BUG: ValueError when doing HDFStore.Select of contiguous mixed-data table ft. VLArray · Issue #17021 · pandas-dev/pandas (original) (raw)
Code Sample, a copy-pastable example if possible
import pandas as pd
myDf = pd.DataFrame({'a' : pd.Series([1443525810,1443540836,1443609470]),
'b' : pd.Series(['ab','cd','ab'])})
myDf.to_hdf('test.h5', 'test')
with pd.HDFStore('test.h5') as myFile:
df = myFile.select('/test', start=0, stop=2) # omit "start=0, stop=2" to prevent error
display (df)
Problem description
ValueError: Shape of passed values is (2, 3), indices imply (2, 2)
Expected Output
a b
0 1443525810 ab
1 1443540836 cd
Output of pd.show_versions()
INSTALLED VERSIONS
commit: None
python: 3.5.3.final.0
python-bits: 64
OS: Windows
OS-release: 2012ServerR2
machine: AMD64
processor: Intel64 Family 6 Model 62 Stepping 4, GenuineIntel
byteorder: little
LC_ALL: None
LANG: None
LOCALE: None.None
pandas: 0.20.2
pytest: None
pip: 9.0.1
setuptools: 27.2.0
Cython: None
numpy: 1.13.1
scipy: None
xarray: None
IPython: 6.1.0
sphinx: None
patsy: None
dateutil: 2.6.0
pytz: 2017.2
blosc: None
bottleneck: None
tables: 3.2.2
numexpr: 2.6.2
feather: None
matplotlib: None
openpyxl: None
xlrd: None
xlwt: None
xlsxwriter: None
lxml: None
bs4: None
html5lib: 0.999
sqlalchemy: 1.1.11
pymysql: None
psycopg2: None
jinja2: 2.9.6
s3fs: None
pandas_gbq: None
pandas_datareader: None
Other remarks:
- please be gentle, this is my first Github interaction :)

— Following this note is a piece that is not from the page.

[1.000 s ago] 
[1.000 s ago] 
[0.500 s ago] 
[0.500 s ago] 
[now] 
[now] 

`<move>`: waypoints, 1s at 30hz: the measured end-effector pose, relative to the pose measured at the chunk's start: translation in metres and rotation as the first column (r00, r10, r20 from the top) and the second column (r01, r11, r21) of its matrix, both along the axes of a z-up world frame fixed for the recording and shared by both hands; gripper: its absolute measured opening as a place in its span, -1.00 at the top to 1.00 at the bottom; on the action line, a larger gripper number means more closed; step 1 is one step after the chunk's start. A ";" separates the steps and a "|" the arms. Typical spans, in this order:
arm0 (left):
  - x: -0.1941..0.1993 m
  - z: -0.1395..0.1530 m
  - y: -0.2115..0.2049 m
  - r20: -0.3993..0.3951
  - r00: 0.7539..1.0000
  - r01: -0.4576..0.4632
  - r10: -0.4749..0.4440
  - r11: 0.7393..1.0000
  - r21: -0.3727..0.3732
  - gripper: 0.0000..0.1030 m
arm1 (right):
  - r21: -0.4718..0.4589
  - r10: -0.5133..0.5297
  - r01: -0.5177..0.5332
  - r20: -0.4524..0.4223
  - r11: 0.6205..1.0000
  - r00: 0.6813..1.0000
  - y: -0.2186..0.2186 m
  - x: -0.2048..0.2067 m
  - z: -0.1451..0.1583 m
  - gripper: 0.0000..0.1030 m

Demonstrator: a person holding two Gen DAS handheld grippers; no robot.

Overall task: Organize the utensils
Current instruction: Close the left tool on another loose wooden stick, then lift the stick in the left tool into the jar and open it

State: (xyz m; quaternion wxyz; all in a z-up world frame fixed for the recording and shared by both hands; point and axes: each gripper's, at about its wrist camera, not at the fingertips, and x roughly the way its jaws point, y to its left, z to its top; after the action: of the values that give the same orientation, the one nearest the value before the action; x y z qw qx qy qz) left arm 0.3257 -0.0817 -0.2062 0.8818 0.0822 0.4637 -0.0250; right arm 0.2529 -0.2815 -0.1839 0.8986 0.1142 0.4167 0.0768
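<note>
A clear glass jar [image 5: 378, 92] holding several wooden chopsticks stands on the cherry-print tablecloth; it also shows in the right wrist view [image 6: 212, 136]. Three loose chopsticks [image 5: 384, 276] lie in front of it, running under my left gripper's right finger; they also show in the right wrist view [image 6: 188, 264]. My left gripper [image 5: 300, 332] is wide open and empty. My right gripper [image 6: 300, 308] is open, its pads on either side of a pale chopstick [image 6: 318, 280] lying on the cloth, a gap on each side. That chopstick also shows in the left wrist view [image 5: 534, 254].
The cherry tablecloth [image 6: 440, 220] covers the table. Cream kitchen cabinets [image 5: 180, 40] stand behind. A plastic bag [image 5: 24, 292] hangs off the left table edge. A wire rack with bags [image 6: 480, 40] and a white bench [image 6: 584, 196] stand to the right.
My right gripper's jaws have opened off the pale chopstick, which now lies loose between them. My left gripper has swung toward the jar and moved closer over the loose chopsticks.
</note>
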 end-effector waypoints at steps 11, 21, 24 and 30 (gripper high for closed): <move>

- notebook attached that contains problem and solution output
- My guess is that pytables.py's read_array takes the one-dimensional behavior of VLArray into account too late; after slicing "data = node[start:stop]", resulting in the slice returning the whole column, my following implementation of the method seems to fix it.
def read_array(self, key, start=None, stop=None):
""" read an array for the specified node (off of group """
import tables
node = getattr(self.group, key)
attrs = node._v_attrs
transposed = getattr(attrs, 'transposed', False)
if isinstance(node, tables.VLArray):
ret = node[0][start:stop]
else:
dtype = getattr(attrs, 'value_type', None)
shape = getattr(attrs, 'shape', None)
if shape is not None:
# length 0 axis
ret = np.empty(shape, dtype=dtype)
else:
ret = node[start:stop]
if dtype == u('datetime64'):
# reconstruct a timezone if indicated
ret = _set_tz(ret, getattr(attrs, 'tz', None), coerce=True)
elif dtype == u('timedelta64'):
ret = np.asarray(ret, dtype='m8[ns]')
if transposed:
return ret.T
else:
return ret